### EXERCISE OBJECTIVE
The answer must consist of the listing, reproduced exactly.

### RECORDED DATA
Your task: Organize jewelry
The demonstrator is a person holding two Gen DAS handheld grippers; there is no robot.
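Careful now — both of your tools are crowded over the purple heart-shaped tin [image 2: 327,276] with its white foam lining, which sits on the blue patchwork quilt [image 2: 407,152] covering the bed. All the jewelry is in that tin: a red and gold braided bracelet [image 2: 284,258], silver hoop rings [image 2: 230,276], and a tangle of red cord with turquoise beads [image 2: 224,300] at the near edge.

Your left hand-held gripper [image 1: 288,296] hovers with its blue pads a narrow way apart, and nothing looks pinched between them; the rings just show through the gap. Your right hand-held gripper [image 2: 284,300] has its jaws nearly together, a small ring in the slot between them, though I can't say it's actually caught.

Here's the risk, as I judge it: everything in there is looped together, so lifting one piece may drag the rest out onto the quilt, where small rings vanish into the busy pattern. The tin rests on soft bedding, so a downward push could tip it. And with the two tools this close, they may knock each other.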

### EXERCISE ANSWER
Your task: Organize jewelry
The demonstrator is a person holding two Gen DAS handheld grippers; there is no robot.
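Careful now — both of your tools are crowded over the purple heart-shaped tin [image 2: 327,276] with its white foam lining, which sits on the blue patchwork quilt [image 2: 407,152] covering the bed. All the jewelry is in that tin: a red and gold braided bracelet [image 2: 284,258], silver hoop rings [image 2: 230,276], and a tangle of red cord with turquoise beads [image 2: 224,300] at the near edge.

Your left hand-held gripper [image 1: 288,296] hovers with its blue pads a narrow way apart, and nothing looks pinched between them; the rings just show through the gap. Your right hand-held gripper [image 2: 284,300] has its jaws nearly together, a small ring in the slot between them, though I can't say it's actually caught.

Here's the risk, as I judge it: everything in there is looped together, so lifting one piece may drag the rest out onto the quilt, where small rings vanish into the busy pattern. The tin rests on soft bedding, so a downward push could tip it. And with the two tools this close, they may knock each other.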

The required output is complete.